Friday, October 06, 2006

Seattle - Part 2 - Free Night

Alright, so it wasn't really that traumatic. We arrived around 11am for check-in at the Sixth Avenue Inn in downtown Seattle. We had anticipated that we wouldn't be able to check-in until later that afternoon. I believe check-in was at 3pm, so we were obviously early and ready to accept the wait.

Christina went in to check to see if we were lucky enough to have a room ready and came back with good news. We were set to get into the room with no extra charges. But there was one factor that we were unaware of until we arrived - we were booked in a smoking room. We accepted the fate, and proceeded up an elevator that is either possessed or has various mechanical problems to the point of it attempting to open the doors after it's started moving. We hit the button for the smoking level, and waited for the elevator to decide to let us leave the lobby. The doors opened (sooner or later) and we walked into a haze of decades worth of smoke and nicotine built walls. We scurried to our room hoping that the smell was just the rooms near the elevator.

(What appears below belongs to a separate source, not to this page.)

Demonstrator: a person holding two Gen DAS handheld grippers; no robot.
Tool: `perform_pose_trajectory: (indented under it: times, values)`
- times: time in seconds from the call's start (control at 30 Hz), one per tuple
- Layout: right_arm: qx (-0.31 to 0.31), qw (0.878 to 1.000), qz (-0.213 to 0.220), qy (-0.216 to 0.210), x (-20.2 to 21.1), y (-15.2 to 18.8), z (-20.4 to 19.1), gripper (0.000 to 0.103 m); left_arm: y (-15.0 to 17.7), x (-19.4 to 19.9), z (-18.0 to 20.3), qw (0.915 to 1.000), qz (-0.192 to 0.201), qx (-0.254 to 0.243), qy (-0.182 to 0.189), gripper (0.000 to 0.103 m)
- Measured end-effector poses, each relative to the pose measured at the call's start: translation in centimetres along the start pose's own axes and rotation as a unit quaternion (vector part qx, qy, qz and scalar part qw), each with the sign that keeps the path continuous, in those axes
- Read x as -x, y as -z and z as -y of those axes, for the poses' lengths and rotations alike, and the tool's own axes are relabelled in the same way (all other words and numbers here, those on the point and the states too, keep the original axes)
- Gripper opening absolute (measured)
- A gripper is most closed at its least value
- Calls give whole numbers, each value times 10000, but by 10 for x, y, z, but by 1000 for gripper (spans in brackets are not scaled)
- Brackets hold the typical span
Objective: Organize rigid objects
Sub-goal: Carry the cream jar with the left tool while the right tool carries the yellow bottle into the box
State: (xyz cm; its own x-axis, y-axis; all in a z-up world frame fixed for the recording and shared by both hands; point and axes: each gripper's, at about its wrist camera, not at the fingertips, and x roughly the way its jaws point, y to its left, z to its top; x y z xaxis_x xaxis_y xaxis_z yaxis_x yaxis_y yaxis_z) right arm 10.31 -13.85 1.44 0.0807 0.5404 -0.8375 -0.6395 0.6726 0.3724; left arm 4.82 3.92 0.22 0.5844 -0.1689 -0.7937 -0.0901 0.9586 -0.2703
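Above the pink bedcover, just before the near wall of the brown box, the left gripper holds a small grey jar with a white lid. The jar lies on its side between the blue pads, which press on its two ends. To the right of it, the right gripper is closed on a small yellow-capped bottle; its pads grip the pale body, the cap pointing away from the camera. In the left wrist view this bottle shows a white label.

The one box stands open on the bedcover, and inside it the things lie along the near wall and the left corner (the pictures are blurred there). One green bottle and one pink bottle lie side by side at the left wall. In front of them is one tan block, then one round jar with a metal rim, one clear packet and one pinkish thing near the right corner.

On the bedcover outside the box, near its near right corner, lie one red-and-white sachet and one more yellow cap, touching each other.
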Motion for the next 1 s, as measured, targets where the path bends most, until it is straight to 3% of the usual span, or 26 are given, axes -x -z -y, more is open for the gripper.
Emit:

We got into the room, and immediately considered trying to book another hotel. We walked into a room with walls of bad spackling that has been tarnished with a layer of nicotine. A bedside lamp had mold growing on it, and the bathroom looked like what you would expect a prison's does. I have a pretty sensitive allergy to smoke smells in general, but Christina confirmed that it was pretty bad. I couldn't bare to stay in the room longer than a few minutes, so we set off to try to get another room or scout out other hotels for vacanies. The front desk said that they were booked completely, but that we could try back later to see if they had any openings. We opted to hang in there for the afternoon and left to find oxygen.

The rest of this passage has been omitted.